You may notice that this is the second quince paste recipe on the blog. My friend Barbara made the first one, and my taste buds know how wonderful her quince paste turned out. But I made some too, and packaged it up differently from hers, so you can pick which version you want to make and package it up her way or my way. Or do something completely different – and if you do, please let us know!
Barbara and I met over quince paste and membrillo. She calls it quince paste; I call it membrillo, because that’s what it is called in Spain where I discovered it. Barbara and I both have spent several years puzzling over this sweet delicacy; how to make it and what to do with it. Two years ago, she made quince paste from her own home grown fruits; she sent a sample to me at work and I instantly recalled my trip to Spain and the fantastic membrillo discovery, of which her sample was exactly the same. That got quince into my head, so when I was at a farmer’s market in Los Angeles, I bought some quince fruits, brought them back home and cooked them up. It did not become membrillo. It turned into something more like gum. Very dark, very sweet, and very hard to cut. I rolled the cut chunks into little balls, then rolled them in sugar and served them as glittery, rubbery balls that came with coffee after dinner. They were delicious in a chewy sort of way, and there was no doubt about that exotic ultra-fruity essence of quince. I tried again with more quince I found here in Portland, with the same results.
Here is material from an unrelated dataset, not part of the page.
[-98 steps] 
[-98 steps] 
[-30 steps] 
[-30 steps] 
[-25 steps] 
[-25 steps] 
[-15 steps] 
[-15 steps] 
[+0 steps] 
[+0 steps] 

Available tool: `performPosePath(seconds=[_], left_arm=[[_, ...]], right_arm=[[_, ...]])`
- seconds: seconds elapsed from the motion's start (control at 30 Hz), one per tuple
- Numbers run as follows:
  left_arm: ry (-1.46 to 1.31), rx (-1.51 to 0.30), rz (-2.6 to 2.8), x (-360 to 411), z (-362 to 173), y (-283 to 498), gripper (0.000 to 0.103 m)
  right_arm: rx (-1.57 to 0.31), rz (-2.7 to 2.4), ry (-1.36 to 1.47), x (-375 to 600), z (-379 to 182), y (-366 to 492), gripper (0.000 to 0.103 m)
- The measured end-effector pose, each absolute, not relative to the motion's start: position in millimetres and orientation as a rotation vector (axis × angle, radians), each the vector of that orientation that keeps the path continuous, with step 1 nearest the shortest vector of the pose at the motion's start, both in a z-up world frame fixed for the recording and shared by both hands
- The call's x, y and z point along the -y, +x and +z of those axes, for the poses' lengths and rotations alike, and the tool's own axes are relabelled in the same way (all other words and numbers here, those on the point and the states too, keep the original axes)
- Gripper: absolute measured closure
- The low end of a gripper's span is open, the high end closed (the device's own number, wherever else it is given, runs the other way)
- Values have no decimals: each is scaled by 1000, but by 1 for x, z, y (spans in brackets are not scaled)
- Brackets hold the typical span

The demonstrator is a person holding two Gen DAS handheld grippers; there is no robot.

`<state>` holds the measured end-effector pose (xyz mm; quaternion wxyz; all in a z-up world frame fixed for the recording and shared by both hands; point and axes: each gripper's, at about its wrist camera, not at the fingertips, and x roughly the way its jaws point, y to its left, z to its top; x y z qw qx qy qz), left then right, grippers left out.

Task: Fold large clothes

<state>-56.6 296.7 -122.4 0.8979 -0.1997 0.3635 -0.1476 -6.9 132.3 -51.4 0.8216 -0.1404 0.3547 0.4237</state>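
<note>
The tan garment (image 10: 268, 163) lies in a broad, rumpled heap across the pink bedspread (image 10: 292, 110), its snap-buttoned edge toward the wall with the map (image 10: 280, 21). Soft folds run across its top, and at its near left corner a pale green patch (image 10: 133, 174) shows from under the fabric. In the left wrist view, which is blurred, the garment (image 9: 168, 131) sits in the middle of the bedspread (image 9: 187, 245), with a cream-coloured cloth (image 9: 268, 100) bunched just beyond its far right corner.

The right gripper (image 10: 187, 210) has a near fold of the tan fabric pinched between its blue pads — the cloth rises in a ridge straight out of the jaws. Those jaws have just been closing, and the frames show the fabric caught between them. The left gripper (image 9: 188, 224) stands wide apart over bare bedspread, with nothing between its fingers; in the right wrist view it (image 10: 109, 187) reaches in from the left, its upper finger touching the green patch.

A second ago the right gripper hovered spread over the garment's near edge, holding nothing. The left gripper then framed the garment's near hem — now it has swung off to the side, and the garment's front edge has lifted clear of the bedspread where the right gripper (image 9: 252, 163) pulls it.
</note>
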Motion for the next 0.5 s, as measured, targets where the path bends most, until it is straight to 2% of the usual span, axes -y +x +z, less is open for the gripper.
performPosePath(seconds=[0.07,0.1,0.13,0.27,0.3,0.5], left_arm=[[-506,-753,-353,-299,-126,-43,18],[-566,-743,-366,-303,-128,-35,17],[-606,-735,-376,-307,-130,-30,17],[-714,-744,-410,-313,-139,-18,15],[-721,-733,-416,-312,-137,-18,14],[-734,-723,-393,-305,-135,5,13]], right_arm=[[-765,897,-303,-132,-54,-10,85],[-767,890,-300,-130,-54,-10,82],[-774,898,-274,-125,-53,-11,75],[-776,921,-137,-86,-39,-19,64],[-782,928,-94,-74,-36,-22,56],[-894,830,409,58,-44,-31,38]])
I decided to plant a quince tree so I would have plenty to work with in the future. But last fall my tree had no fruit (it’s probably not mature yet). Barbara had lots of quince on her tree and she gave me a big bag full, and so began again a flurry of conversations again about quince. She sent over a little sample of her quince paste wrapped in a darling little envelope of wax paper. It was beautiful, deep rose-colored, with – that taste! – that unforgettable quince taste. And it was tender; it sliced beautifully, just like cranberry jelly.
I quizzed her about how she made it. I wrote down every detail. It is so simple, I can’t see how I could go wrong. I guessed that I had cooked my earlier batches too long, and with this year’s batch, I vowed to handle it very gently. I made two batches, and they BOTH turned out wonderful! I actually can’t say exactly what I did right this time, except that I was very careful not to leave it on the stove for long.
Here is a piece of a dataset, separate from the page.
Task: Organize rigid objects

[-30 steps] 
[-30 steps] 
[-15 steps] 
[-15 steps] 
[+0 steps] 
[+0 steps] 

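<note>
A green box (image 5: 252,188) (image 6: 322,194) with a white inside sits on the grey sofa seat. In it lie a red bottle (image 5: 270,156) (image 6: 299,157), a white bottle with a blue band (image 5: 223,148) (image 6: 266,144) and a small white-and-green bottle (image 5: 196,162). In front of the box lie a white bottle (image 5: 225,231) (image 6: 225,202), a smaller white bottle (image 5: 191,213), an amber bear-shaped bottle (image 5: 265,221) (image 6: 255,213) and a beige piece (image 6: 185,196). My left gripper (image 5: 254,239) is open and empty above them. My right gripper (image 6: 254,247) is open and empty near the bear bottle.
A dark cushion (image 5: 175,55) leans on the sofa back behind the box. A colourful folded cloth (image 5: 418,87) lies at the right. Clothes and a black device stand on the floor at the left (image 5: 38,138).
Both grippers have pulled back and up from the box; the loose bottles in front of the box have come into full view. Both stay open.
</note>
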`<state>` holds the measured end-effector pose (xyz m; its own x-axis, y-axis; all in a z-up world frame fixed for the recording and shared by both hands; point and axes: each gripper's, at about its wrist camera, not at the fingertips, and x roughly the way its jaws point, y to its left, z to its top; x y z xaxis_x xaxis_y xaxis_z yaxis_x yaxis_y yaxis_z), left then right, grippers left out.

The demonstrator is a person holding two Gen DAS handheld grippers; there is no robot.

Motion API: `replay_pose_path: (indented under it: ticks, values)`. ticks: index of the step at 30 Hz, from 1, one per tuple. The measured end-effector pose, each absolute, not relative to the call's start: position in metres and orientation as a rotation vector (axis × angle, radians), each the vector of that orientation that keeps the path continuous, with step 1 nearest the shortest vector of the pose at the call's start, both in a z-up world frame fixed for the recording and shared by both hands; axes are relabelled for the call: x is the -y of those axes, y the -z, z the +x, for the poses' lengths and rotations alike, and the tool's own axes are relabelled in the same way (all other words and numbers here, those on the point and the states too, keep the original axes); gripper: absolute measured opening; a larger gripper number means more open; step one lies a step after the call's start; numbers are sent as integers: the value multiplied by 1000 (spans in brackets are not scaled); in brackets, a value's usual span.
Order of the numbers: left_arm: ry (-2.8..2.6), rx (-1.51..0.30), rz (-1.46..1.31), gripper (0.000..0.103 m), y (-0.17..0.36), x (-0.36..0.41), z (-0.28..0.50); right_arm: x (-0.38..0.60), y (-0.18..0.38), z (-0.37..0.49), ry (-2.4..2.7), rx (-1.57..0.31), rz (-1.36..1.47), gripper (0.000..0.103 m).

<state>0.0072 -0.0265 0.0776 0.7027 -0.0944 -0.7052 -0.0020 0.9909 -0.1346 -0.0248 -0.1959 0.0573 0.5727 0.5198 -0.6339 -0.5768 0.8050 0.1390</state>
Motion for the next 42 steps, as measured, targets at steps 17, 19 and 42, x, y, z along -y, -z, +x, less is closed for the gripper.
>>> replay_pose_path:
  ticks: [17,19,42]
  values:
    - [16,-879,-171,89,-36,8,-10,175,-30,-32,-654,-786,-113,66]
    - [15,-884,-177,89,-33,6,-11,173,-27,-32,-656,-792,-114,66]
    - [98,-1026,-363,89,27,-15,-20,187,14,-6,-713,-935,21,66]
This series of photos from Simple, Green, Frugal Co-Op shows how the color and consistency changes (do not be dismayed by this cook’s time of 3.5 hours to cook her quince; she must have had it on extremely low). Use the last photo as a guide for seeing when the consistency and color tell you it’s ready. Another sign it is close to being ready is that you will see lumps of quince on the sides of the pan which look like jelly. And you can also do a test. Drop a tiny bit of the puree into ice cold water; take it out after a minute and you will see if it is jelled.
When ready, immediately pour the thickened puree to about 1 1/2 inches thick into your prepared pans. It will begin to set immediately. Within 30 minutes it should be firm enough to tip out of the pan. At this time it will be ready to serve, and will keep for many months at room temperature. If you live in a temperate climate like ours in Oregon, store your quince paste in the pantry in covered tins lined with lightly buttered wax paper or parchment. If your climate is very hot and humid, you may want to store it in the refrigerator. It will be good for a year.
Because of its natural pairing and the feast of “perfect pair” references for wording, this gift makes a perfect wedding favor. It makes wonderful holiday gifts and hostess gifts as well. What is really fun about it is its rare quality of unfamiliarity. Most people have never heard of it, so it is an opportunity to introduce something to people that they have never tried before. It will be received well, believe me!
In northern Spain, slices of membrillo are served with matching thin slices of Manchego cheese as a light dessert. You eat them together. No bread. Just cheese and membrillo. To make these gifts, I bought a large chunk of Manchego cheese and cut it down to the right size blocks. Measure carefully, this cheese is precious and a mismeasured cut can be costly! I cut the membrillo to the same dimensions, again measuring carefully.
You Will Need:
• 3 x 3 x 2 boxes
• Manchego cheese
• Strips of wax paper or parchment paper
• Plastic wrap
• Shape 01 square labels
• Shape 10 tags
• Shape 14 seal labels
• Hard board to cut into dividers – I cut down one of my boxes into about six dividers
Assemble the boxes. Cut the manchego and the membrillo into exactly the same size blocks. Wrap each block individually in a small piece of plastic wrap. I laid out a large sheet of plastic wrap on the counter, then cut it into small squares that were the perfect size for wrapping the blocks. Seal with a small shape 14 oval label.
Cut parchment or wax paper into a strip 2 – 3/4” x 11”. Lay the strip in the bottom of the box, press it in so the ends are lined up to be centered once the cheese and membrillo are placed in the box. Cut small boards 1 – 3/4” x 2 – 3/4” to fit between the blocks in the boxes. Place a block each of cheese and membrillo in each box, separate with a board. Wrap the parchment over the top and seal with an oval shape 14 label. Wrap twine off-center around the box, tie in a bow, add label and tag.